= Linguistic criticism =

Linguistic criticism is probably the oldest form of biblical criticism or textual criticism to develop. It relies heavily upon the study and knowledge of the Biblical languages - not just Koine Greek and Hebrew, but also Aramaic (the language Jesus himself most likely spoke) and Egyptian (Moses' mother tongue).

Besides the influence that Aramaic and Egyptian would have on particular texts, i.e. the words we have written down in the extant Hebrew and Greek manuscripts being shaped into that form after first being contrived in the minds of writers whose mother tongues were Aramaic and Egyptian, we also have portions of texts written directly in those languages.

There are numerous Egyptian loanwords in the Torah. For instance, in the account of Moses being placed in the river in an ark (basket) behind the bullrushes (Sh'mot/Exodus 2:3), the words for ark, river, and bullrushes are all transliterated into Hebrew from Egyptian. Yahuda counts at least eighteen Egyptian loanwords in the full account of Moses’ infancy. Large sections of Daniel and Ezra, as well as portions of Jeremiah and Nehemiah are written directly in Aramaic, as well as a few phrases found in the Synoptic Gospels and the Pauline epistles. Other languages that are very important for linguistic criticism include Akkadian, Ugaritic, and Latin. Moreover, Arabic, Hittite, Eblamite, Canaanite, and Phoenician may be helpful depending on the interests of the critic.

Linguistic criticism is not the same as textual criticism, though it does fall under that discipline. Where textual criticism may examine phenomena that occur within a single language, like elision, and even the likelihood of scribal error in recording what is dictated to him; linguistic criticism specifically inspects how languages affect one another in the process of translating from one to another, and how a language changes over time, psycholinguistically and aurally.
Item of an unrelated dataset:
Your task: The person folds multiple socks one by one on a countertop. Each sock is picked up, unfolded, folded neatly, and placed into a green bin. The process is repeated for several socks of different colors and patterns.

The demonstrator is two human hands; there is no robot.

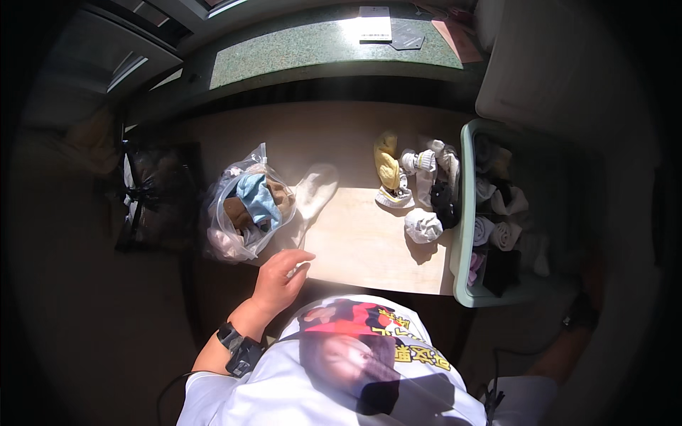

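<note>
My left hand (283, 278) is at the near edge of the pale tabletop, thumb and fingers a little apart, holding nothing. Just beyond it stands a clear plastic bag (218, 205) filled with socks, a light blue sock (258, 197) and brown ones on top. A flat white sock (318, 186) lies beside the bag. At the right of the table are a yellow sock (386, 160), a rolled white sock (423, 226), a black sock (444, 203) and several others. My right hand (592, 271) is in deep shadow right of the green bin; its fingers cannot be made out.
The pale green plastic bin (464, 213) at the right edge holds rolled socks in compartments. A tied black plastic bag (160, 197) is at the left. Behind the table runs a green speckled sill (298, 53) with printed tags (375, 24). Cables hang by both arms.
</note>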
A scholar employing linguistic criticism would look at a passage such as Matthew 27: 46/Mark 15:34, which the Greek text renders as "My God, My God! Why have you deserted Me?" (CJB), and instead of blindly accepting the Greek rendering of the Aramaic words Jesus spoke on the execution stake, would look to the Aramaic language for the meaning of that passage and discover that the Greek mistranslated it and that the correct interpretation is, in fact, "My God, My God! For this moment I have been spared!" or "My God, My God! This is my destination!" It would be immediately obvious from a study of the Aramaic passage that the word in the text "shabaktani" does not mean forsaken or deserted (that word would be nashatani); it means spared or destined.